# Python recap (Units 100-110)

Python is a very high-level programming language, which is why some call it a *scripting language* in contrast to "proper", heavy-weight programming languages like Java or C.
Python is not as fast as these languages, but it is just as powerful while making it much easier to write code in.
When **fast coding** is more important than **fast code**, Python is a good choice.
That's generally the case for data analysis, and increasingly so in computational linuistics, too.
This makes Python the ideal language for this course.

The rest of this notebook gives a quick summary of some Python basics (corresponding to units 100-105 of LIN 120).
Whereas the LIN 120 notebooks have detailed explanations in plain English, this summary is much more concise.
It is assumed that you have enough of a programming background to quickly pick up the core ideas from a few code snippets.

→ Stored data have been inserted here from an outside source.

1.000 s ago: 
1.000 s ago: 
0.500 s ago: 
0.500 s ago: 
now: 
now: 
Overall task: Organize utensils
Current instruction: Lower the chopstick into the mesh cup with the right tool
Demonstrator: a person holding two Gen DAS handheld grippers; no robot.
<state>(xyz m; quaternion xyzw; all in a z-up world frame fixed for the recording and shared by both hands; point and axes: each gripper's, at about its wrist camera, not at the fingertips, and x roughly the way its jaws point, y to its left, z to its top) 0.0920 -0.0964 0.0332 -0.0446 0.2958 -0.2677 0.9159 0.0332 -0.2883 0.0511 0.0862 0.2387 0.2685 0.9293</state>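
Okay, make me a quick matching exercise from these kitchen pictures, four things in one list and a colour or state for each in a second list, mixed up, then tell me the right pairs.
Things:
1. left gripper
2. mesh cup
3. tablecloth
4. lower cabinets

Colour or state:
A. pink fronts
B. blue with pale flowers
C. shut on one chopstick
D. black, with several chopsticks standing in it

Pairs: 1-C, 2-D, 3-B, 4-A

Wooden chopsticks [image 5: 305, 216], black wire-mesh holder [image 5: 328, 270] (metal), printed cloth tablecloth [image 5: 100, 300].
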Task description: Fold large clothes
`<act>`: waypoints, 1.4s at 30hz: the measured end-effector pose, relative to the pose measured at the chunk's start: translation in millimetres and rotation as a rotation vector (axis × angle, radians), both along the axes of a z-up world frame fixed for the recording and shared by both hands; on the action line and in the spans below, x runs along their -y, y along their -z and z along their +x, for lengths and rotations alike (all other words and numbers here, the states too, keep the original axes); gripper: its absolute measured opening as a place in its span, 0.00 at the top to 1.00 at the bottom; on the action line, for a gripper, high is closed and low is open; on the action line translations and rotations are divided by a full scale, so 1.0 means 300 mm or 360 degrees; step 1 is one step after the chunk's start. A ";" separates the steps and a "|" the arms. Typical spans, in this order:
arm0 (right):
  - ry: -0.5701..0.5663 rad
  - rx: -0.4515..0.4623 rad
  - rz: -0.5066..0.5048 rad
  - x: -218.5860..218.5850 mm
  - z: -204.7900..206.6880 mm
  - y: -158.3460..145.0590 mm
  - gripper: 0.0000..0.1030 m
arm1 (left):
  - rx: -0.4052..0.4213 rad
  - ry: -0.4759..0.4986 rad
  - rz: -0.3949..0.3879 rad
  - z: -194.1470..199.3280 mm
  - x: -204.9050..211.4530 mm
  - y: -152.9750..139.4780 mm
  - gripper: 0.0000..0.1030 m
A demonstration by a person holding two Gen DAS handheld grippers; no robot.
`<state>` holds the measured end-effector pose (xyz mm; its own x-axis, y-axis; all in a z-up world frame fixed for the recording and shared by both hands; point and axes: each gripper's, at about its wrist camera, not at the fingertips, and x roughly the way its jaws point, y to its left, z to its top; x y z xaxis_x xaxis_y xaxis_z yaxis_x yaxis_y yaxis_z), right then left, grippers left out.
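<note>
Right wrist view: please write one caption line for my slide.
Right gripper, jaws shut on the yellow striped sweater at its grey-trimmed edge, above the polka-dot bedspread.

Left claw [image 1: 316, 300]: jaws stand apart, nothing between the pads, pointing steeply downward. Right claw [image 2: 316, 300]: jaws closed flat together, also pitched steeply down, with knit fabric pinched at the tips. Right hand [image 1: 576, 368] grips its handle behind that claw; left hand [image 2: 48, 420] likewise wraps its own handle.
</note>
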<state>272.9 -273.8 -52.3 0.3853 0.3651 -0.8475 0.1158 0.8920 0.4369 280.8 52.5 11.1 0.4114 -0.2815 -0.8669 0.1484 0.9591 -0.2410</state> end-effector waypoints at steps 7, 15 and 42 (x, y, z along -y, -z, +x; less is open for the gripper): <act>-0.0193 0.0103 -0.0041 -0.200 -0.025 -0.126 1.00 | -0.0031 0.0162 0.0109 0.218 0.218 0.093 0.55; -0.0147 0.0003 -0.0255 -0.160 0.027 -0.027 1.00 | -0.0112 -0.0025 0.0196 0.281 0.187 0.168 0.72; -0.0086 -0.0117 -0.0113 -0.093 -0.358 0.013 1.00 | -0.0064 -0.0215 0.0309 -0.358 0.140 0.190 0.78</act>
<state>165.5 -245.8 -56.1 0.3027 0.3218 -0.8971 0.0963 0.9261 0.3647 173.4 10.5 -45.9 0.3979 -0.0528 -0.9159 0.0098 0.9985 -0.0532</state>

## `print`, `input`, and variables

In [None]:
print("Use print to show messages to the user")

In [None]:
print('Strings can also occur between single quotes')

In [None]:
print('But that\'s not a good idea for English because apostrophes have to be escaped')

In [None]:
print("That's much better!")
print("We'll always use double quotes for strings in this course.")

In [None]:
print("Let's get some input from the user")
# ask user for input and store it in variable user_input
# (note how comments start with #)
user_input = input()

print("Here's what you said:", user_input)

In [None]:
print("Enter a number!")
n = input()
print("I believe", n, "is the number you entered.")

Notice how Python automatically inserts a space between the arguments of `print`.

The `print` command above is a little clunky.
We can do better with **f-strings** (which is short for **format-strings**).
This is also known as string interpolation in other programming languages.

In [None]:
print("Enter a number!")
n = input()
print(f"I believe {n} is the number you entered.")
print(f"Without curly braces we only get n, not {n}.")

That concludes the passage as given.